Task objective -> Please set down each of the lines below once more, exactly, omitting all pictures.

== Segment start ==

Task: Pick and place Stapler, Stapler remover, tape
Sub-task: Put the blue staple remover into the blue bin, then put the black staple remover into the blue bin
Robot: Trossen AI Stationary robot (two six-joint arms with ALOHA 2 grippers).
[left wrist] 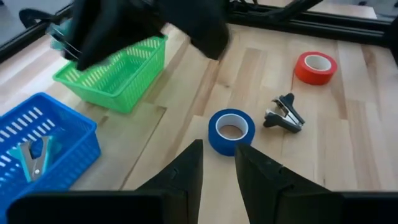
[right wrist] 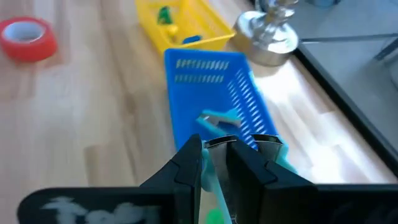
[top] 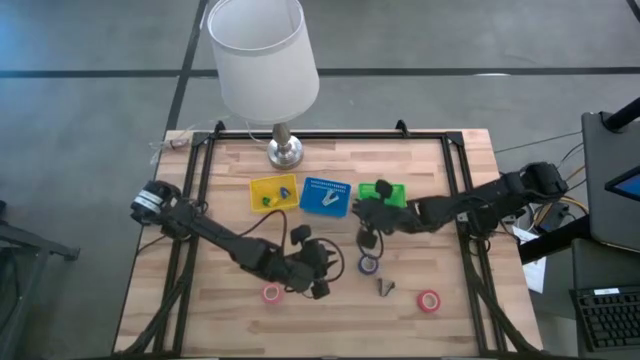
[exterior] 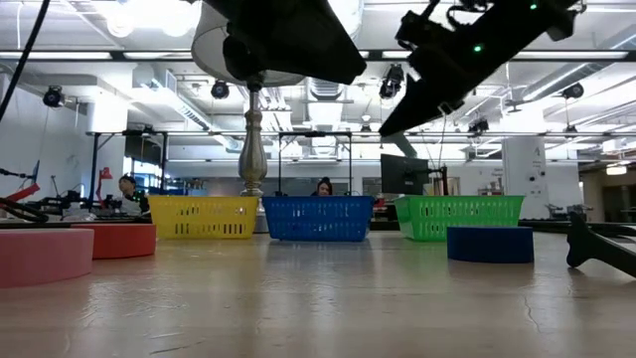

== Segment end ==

Task solution ->
Task: Pick and place Stapler, Stapler remover, tape
Sub-task: Put the blue staple remover into the blue bin, then put the black staple remover into the blue bin
Robot: Trossen AI Stationary robot (two six-joint arms with ALOHA 2 grippers).
[left wrist] 
[right wrist] 
[top] 
[exterior] 

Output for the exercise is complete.